The social worker’s report for the February 21, 2006 hearing stated that M. was at RCS being provided mental health treatment and support. The guardian and M. “visit on a regular basis and [the guardian] is involved in [M.’s] treatment at RCS.” For several months, M. was spending every weekend with her guardian and she had extended visits over the Thanksgiving and Christmas holidays. All visits were suspended following the Christmas visit, but weekend visits were scheduled to resume as of February 4, 2006. The guardian had stated “her strong desire” to have M. returned to her care within six months. Appellant had requested written correspondence with M., and the guardian and M.’s therapist agreed that it “would be appropriate at this time.” The social worker recommended that M. continue in the community care facility with the hope that “she will be able to transition home to the care of her [guardian] within the next six months.”

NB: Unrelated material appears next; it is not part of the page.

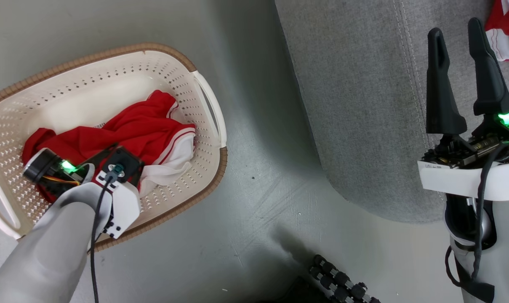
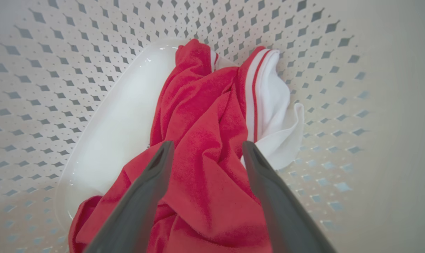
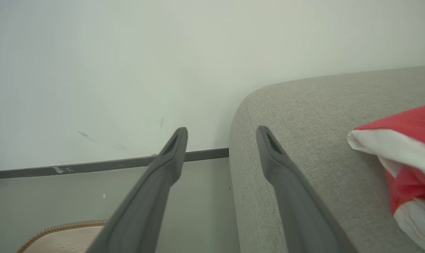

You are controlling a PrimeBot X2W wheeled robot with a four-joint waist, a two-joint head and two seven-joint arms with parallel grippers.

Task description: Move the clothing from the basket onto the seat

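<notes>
Pickup step: the left tool [image 2: 208, 144], spread wide, hangs over the clothing [image 2: 198, 116] in the basket [image 1: 111, 67]; next it must sink and pinch a fold. The right tool [image 1: 455, 27], also spread and empty, hovers above the seat [image 1: 355, 105], where one garment [image 1: 505, 29] lies.

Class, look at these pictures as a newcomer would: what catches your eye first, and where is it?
The bright red clothing heaped in the cream basket at the left draws the eye first, with the open left gripper pointing down at it. Next comes another red garment lying on the grey seat at the upper right, beside the open right gripper.
</notes>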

On February 21, 2006, the court continued the matter at the request of counsel for M. At the continued hearing on March 6, 2006, the Department submitted the matter on the social worker’s report and recommendation to continue the guardianship, counsel for the guardian also submitted the matter, and appellant’s counsel stated, “I have no comments.” Counsel for M. stated that M. was enjoying spending almost every weekend with her guardian, that M. very much wanted to return to the guardian by the summer, and that M. was very motivated to do what needed to be done to accomplish that. The court continued all previous orders, with the exception of allowing written communication between appellant and M., and set the next review hearing for September 5, 2006.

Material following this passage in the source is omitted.